= Task goal =
Within the data below, copy each line where the string "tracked" is found.
* * * * * * * * *
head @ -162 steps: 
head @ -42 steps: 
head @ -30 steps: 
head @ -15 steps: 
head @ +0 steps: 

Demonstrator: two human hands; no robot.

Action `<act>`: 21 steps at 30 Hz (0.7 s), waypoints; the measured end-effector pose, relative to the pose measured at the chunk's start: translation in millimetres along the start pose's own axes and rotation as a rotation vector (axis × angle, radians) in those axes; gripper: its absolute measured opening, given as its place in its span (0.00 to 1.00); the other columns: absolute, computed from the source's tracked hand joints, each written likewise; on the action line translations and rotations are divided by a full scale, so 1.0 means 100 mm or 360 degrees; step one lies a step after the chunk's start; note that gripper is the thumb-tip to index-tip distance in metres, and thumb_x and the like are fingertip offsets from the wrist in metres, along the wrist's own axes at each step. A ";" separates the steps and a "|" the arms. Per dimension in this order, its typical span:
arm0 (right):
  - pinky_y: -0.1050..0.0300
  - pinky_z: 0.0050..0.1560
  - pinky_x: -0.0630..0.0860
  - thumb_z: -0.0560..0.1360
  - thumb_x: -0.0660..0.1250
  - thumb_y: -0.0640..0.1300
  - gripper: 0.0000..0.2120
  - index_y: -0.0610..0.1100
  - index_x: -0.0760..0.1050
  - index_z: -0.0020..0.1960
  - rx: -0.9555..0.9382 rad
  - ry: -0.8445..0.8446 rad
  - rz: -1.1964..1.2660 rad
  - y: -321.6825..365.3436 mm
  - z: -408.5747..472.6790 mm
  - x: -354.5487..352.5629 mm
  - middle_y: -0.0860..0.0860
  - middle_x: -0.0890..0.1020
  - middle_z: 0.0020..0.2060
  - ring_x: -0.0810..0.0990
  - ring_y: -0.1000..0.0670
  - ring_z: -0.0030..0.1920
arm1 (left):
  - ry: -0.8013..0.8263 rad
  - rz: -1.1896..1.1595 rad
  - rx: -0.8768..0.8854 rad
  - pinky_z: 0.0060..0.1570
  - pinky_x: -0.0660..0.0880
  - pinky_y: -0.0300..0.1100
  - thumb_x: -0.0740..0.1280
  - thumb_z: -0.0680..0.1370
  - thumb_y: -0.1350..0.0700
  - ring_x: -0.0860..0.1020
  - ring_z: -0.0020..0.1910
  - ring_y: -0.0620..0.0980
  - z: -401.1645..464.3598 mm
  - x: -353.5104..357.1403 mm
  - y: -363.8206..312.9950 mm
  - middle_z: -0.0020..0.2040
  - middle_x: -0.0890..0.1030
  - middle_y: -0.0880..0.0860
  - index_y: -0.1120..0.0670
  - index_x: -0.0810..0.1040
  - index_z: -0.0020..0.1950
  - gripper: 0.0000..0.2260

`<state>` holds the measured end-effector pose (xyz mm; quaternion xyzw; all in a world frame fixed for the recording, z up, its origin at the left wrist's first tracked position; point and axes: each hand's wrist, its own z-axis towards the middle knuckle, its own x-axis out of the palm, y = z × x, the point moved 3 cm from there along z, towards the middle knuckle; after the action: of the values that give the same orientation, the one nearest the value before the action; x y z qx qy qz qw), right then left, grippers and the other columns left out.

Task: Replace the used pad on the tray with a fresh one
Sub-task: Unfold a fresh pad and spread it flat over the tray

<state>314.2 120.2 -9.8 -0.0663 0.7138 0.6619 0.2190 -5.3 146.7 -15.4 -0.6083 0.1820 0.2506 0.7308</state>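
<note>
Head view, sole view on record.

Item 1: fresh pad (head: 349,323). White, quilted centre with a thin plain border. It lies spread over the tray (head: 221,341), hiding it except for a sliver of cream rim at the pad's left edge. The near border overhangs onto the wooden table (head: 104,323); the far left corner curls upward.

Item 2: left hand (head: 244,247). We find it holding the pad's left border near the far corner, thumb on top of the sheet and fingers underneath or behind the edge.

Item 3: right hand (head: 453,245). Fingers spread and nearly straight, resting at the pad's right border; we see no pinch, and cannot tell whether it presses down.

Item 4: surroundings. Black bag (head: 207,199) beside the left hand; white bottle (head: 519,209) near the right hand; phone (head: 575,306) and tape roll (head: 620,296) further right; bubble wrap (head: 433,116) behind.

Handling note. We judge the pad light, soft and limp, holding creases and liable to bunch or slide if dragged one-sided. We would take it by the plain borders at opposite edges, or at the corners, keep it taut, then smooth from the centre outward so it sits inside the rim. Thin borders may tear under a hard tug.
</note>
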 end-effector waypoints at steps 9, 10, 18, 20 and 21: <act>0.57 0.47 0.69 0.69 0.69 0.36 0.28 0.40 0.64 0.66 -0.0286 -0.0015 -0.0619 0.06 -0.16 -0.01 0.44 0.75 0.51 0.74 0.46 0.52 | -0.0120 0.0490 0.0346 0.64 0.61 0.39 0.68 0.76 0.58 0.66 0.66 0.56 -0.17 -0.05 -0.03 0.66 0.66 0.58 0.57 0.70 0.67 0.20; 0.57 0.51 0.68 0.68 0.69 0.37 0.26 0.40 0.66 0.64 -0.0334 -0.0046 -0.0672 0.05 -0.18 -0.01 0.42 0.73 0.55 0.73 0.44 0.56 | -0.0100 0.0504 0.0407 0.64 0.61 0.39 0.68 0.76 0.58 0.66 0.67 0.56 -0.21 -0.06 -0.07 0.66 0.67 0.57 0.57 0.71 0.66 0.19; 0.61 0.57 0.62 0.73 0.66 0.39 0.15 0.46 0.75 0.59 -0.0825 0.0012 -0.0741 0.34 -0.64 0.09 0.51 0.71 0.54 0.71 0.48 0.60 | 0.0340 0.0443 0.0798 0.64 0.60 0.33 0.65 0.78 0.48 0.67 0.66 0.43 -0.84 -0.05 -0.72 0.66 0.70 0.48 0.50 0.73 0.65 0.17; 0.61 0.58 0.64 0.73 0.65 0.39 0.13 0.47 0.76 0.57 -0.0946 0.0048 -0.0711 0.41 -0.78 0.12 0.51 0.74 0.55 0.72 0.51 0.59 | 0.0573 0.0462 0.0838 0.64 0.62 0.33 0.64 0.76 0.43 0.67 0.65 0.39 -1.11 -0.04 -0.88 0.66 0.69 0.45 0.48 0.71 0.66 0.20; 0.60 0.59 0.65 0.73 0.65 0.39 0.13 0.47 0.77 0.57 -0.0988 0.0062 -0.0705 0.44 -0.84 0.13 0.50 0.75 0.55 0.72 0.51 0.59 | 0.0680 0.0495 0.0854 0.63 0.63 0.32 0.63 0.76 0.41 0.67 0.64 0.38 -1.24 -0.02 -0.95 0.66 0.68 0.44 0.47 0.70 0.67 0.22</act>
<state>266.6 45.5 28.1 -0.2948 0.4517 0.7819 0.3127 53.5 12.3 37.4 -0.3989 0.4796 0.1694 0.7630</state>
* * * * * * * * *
= Completed exercise =
Action `<act>`: 21 steps at 30 Hz (0.7 s), waypoints; the measured end-effector pose, relative to the pose measured at the chunk's start: translation in millimetres along the start pose's own axes and rotation as a rotation vector (axis × angle, radians) in those axes; gripper: its absolute measured opening, given as its place in its span (0.00 to 1.00); the other columns: absolute, computed from the source's tracked hand joints, each written likewise; on the action line translations and rotations are divided by a full scale, so 1.0 means 100 mm or 360 degrees; step one lies a step after the chunk's start; note that gripper is the thumb-tip to index-tip distance in metres, and thumb_x and the like are fingertip offsets from the wrist in metres, along the wrist's own axes at each step. A ";" separates the steps and a "|" the arms. Per dimension in this order, its typical span:
`<state>` holds the measured end-effector pose (xyz mm; quaternion xyzw; all in a world frame fixed for the recording, z up, its origin at the left wrist's first tracked position; point and axes: each hand's wrist, its own z-axis towards the middle knuckle, its own x-axis out of the palm, y = z × x, the point moved 3 cm from there along z, towards the middle knuckle; after the action: of the values that give the same orientation, the one nearest the value before the action; x y z qx qy qz qw), right then left, grippers and the other columns left out.

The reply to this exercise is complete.